*Work to be completed*: The entire listing is to be repeated verbatim.

═══

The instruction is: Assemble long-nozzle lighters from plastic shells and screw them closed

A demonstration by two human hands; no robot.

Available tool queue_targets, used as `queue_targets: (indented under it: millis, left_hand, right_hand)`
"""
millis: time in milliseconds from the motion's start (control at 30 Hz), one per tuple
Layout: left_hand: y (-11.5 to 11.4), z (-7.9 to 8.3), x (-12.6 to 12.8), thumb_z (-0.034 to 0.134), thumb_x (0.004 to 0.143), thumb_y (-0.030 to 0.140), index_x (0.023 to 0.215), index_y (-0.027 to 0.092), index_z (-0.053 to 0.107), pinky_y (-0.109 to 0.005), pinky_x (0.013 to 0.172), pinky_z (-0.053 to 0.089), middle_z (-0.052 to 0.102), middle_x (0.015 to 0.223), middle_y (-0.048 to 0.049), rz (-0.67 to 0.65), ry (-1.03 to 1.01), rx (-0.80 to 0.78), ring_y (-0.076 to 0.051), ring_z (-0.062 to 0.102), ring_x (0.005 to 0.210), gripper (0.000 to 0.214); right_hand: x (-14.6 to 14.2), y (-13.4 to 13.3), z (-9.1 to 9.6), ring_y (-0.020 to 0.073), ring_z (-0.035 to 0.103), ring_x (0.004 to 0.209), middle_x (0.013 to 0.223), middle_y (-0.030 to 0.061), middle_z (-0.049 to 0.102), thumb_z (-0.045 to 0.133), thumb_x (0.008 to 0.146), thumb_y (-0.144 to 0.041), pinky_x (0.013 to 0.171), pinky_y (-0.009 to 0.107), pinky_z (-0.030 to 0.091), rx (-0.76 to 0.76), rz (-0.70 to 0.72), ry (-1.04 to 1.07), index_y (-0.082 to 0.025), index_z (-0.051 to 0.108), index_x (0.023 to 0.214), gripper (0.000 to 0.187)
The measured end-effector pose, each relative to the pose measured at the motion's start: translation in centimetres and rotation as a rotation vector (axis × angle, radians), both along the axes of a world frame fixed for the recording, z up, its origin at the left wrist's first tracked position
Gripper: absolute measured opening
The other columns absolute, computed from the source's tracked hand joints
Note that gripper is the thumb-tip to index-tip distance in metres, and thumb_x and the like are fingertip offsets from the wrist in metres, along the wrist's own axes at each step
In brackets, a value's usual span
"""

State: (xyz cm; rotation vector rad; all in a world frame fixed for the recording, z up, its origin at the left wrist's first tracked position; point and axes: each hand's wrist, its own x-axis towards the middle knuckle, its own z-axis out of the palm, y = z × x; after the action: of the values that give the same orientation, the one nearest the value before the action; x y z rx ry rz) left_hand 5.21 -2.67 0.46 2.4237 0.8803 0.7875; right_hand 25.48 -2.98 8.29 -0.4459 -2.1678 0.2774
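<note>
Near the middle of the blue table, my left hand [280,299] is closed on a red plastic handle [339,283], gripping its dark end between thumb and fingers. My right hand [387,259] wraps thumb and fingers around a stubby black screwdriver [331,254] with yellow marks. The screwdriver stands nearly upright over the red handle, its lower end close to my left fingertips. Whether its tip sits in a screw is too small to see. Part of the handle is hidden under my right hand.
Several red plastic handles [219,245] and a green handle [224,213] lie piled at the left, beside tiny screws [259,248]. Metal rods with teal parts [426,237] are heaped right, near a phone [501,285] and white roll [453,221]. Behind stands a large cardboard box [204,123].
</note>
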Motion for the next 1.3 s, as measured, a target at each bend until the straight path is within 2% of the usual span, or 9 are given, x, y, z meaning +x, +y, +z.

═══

*Result below*:
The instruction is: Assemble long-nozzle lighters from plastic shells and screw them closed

A demonstration by two human hands; no robot.

Available tool queue_targets, used as `queue_targets: (indented under it: millis, left_hand, right_hand)`
"""
millis: time in milliseconds from the motion's start (control at 30 Hz), one per tuple
Layout: left_hand: y (-11.5 to 11.4), z (-7.9 to 8.3), x (-12.6 to 12.8), thumb_z (-0.034 to 0.134), thumb_x (0.004 to 0.143), thumb_y (-0.030 to 0.140), index_x (0.023 to 0.215), index_y (-0.027 to 0.092), index_z (-0.053 to 0.107), pinky_y (-0.109 to 0.005), pinky_x (0.013 to 0.172), pinky_z (-0.053 to 0.089), middle_z (-0.052 to 0.102), middle_x (0.015 to 0.223), middle_y (-0.048 to 0.049), rz (-0.67 to 0.65), ry (-1.03 to 1.01), rx (-0.80 to 0.78), ring_y (-0.076 to 0.051), ring_z (-0.062 to 0.102), ring_x (0.005 to 0.210), gripper (0.000 to 0.214); right_hand: x (-14.6 to 14.2), y (-13.4 to 13.3), z (-9.1 to 9.6), ring_y (-0.020 to 0.073), ring_z (-0.035 to 0.103), ring_x (0.004 to 0.209), middle_x (0.013 to 0.223), middle_y (-0.030 to 0.061), middle_z (-0.049 to 0.102), thumb_z (-0.045 to 0.133), thumb_x (0.008 to 0.146), thumb_y (-0.144 to 0.041), pinky_x (0.013 to 0.171), pinky_y (-0.009 to 0.107), pinky_z (-0.030 to 0.091), rx (-0.76 to 0.76), rz (-0.70 to 0.72), ry (-1.04 to 1.07), index_y (-0.082 to 0.025), index_z (-0.051 to 0.108), index_x (0.023 to 0.214), gripper (0.000 to 0.187)
The measured end-effector pose, each relative to the pose measured at the motion's start: translation in centimetres and rotation as a rotation vector (axis × angle, radians), both along the axes of a world frame fixed for the recording, z up, its origin at the left wrist's first tracked position
Gripper: absolute measured opening
The other columns absolute, computed from the source's tracked hand joints
Note that gripper is the thumb-tip to index-tip distance in metres, and thumb_x and the like are fingertip offsets from the wrist in metres, along the wrist's own axes at each step
In brackets, a value's usual span
"""

State: (xyz cm; rotation vector rad; all in a world frame fixed for the recording, z up, its origin at the left wrist's first tracked position; point and axes: each hand's wrist, its own x-axis towards the middle knuckle, its own z-axis out of the palm, y = z × x; after the action: of the values that give the same orientation, the one nearest the value before the action; x y z rx ry rz) left_hand 5.21 -2.67 0.46 2.4237 0.8803 0.7875; right_hand 25.48 -2.98 8.29 -0.4459 -2.1678 0.2774
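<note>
Near the middle of the blue table, my left hand [280,299] is closed on a red plastic handle [339,283], gripping its dark end between thumb and fingers. My right hand [387,259] wraps thumb and fingers around a stubby black screwdriver [331,254] with yellow marks. The screwdriver stands nearly upright over the red handle, its lower end close to my left fingertips. Whether its tip sits in a screw is too small to see. Part of the handle is hidden under my right hand.
Several red plastic handles [219,245] and a green handle [224,213] lie piled at the left, beside tiny screws [259,248]. Metal rods with teal parts [426,237] are heaped right, near a phone [501,285] and white roll [453,221]. Behind stands a large cardboard box [204,123].
</note>
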Motion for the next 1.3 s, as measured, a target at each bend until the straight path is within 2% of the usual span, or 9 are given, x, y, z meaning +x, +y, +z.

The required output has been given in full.